The most I remember from those services was prayer. Yes, I preached and there were guest speakers as well, but we mostly prayed. Bulgarians of all ages would come to the alter with their life pain and needs. Deep hurt within immigrant hearts, missing family members left behind in the old country, new struggles with work and existence in their new migrant reality and so on – all became a part of the new life of the Bulgarian church in Chicago. And those prayers were answered one by one. People did not come to attend or become members of a church plant project. They came and found answer to their prayers, direction in their lives and healing for their deep pain. Hidden from everyone else in Chicago, a river of pain flowed at those old church alters and a rain of healing, hope and peace filled the emptiness in those emigrant souls. That much I do still remember.

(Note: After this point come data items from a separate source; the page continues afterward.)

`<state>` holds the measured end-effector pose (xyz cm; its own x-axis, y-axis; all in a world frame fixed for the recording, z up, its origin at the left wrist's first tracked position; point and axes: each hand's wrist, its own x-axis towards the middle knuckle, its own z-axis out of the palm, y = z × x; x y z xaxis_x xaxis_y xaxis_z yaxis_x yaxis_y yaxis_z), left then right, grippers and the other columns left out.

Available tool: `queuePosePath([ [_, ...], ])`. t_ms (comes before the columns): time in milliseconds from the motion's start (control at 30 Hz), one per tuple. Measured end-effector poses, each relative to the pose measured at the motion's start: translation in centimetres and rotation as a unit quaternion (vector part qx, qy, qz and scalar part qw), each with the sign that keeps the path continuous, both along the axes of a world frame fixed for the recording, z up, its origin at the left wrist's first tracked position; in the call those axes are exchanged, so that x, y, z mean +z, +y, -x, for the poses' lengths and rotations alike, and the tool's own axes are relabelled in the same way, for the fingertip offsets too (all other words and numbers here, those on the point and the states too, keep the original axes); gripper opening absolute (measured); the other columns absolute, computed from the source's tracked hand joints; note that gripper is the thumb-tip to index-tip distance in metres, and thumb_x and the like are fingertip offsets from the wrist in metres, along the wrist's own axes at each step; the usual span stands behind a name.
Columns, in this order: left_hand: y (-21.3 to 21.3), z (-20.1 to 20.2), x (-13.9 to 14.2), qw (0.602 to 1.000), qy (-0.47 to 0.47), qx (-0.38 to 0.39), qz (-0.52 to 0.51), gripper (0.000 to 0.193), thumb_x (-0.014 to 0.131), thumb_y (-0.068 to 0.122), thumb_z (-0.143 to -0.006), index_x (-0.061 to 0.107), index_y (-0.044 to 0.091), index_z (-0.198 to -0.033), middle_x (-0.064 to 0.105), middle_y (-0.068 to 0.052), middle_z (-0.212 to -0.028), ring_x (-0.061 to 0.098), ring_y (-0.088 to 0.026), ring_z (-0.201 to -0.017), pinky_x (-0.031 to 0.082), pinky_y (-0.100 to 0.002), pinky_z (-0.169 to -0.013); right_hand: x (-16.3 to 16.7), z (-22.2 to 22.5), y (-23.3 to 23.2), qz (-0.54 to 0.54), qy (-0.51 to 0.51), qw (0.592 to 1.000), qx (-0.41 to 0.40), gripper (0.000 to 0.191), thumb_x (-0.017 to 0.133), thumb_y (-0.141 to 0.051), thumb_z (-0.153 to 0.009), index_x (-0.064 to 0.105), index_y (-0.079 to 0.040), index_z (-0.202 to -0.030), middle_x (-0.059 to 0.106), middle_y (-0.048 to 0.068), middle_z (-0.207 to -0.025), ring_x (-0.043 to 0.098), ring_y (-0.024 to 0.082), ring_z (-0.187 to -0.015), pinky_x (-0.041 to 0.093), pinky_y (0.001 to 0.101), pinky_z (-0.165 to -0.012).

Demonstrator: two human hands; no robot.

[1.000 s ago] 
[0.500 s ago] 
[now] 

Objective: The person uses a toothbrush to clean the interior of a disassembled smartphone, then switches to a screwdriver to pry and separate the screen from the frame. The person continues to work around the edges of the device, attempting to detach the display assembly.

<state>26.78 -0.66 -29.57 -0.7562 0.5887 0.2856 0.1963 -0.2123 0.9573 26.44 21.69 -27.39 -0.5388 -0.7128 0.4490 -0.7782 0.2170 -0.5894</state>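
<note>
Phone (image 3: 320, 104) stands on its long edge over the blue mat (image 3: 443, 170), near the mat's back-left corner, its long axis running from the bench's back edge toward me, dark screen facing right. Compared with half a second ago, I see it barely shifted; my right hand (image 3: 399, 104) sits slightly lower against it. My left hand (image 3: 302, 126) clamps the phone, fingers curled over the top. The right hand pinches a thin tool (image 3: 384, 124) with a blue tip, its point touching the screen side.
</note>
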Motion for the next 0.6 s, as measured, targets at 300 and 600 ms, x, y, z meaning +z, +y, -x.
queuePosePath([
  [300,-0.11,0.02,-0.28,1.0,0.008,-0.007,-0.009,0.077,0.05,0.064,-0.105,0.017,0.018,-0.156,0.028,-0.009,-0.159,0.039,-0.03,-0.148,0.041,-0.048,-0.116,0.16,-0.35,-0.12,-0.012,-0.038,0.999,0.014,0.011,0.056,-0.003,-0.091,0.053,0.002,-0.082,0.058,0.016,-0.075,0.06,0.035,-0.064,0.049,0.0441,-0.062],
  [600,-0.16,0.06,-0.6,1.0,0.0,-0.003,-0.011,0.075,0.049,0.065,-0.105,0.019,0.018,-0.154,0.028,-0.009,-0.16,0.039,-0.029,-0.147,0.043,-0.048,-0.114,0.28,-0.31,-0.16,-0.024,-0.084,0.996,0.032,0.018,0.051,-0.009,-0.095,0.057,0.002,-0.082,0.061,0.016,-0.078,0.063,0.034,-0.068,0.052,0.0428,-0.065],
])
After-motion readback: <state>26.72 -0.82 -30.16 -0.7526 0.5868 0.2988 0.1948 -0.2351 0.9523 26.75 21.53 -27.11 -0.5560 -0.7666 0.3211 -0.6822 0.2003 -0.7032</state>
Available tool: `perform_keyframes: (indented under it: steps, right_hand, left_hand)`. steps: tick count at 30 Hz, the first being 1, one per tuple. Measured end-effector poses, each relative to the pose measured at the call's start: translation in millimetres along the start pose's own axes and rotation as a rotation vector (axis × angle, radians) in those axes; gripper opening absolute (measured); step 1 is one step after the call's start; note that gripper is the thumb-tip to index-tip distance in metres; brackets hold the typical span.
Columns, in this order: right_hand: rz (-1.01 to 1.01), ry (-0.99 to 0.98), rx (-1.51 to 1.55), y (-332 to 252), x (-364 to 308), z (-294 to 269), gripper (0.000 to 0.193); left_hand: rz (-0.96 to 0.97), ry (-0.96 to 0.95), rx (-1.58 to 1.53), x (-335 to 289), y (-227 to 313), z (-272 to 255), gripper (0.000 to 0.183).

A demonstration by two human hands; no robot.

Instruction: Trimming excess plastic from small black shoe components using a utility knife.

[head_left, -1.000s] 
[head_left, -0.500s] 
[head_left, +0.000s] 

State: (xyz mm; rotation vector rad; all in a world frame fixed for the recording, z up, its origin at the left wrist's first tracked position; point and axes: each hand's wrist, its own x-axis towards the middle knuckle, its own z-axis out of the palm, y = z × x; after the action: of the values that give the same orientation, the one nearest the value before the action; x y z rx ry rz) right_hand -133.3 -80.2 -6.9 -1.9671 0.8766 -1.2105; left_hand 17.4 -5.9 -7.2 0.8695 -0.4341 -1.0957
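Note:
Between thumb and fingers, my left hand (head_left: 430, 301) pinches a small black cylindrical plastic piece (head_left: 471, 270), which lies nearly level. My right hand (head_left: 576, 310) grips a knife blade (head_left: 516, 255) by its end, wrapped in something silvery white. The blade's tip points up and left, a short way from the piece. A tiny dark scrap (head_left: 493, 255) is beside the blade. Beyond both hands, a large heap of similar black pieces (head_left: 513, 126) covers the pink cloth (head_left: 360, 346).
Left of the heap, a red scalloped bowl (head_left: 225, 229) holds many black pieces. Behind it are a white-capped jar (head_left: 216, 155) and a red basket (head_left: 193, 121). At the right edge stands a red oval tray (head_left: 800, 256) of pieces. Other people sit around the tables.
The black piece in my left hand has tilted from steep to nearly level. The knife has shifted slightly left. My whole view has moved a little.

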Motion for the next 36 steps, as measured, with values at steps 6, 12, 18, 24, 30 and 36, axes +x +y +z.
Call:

Through the whole summer as the Bulgarian church in Chicago began, I wrote my parents every Friday. Two regular stamps were what it took for a letter to get to Bulgaria back then. I would walk from the church on Narraganset across the street to Grand and drop the letter in a blue street U.S. mailbox. They all got to their destination. My dad had stored them all in an old shoe box after reading them, and I was able to find them all recently. They ain’t no diary, but still tell the story with details of each week of those humble beginnings. Along with the letters, there were a lot of pictures I had taken with my small 35mm. camera that looked more like a taser. The Metro, Sear’s Tower and under it where we ministered to the homeless, South Side and Cabrini Green, Rigley Field and Comiskey Park, McCormick and LSD. I only wish I had taken better notes now that I am writing this book. Times, places and faces are often mixed and sometimes lost in the timeline, but the story is far from forgotten. Now, a quarter of a century later, it is time to tell this story and tell it right… for the generations.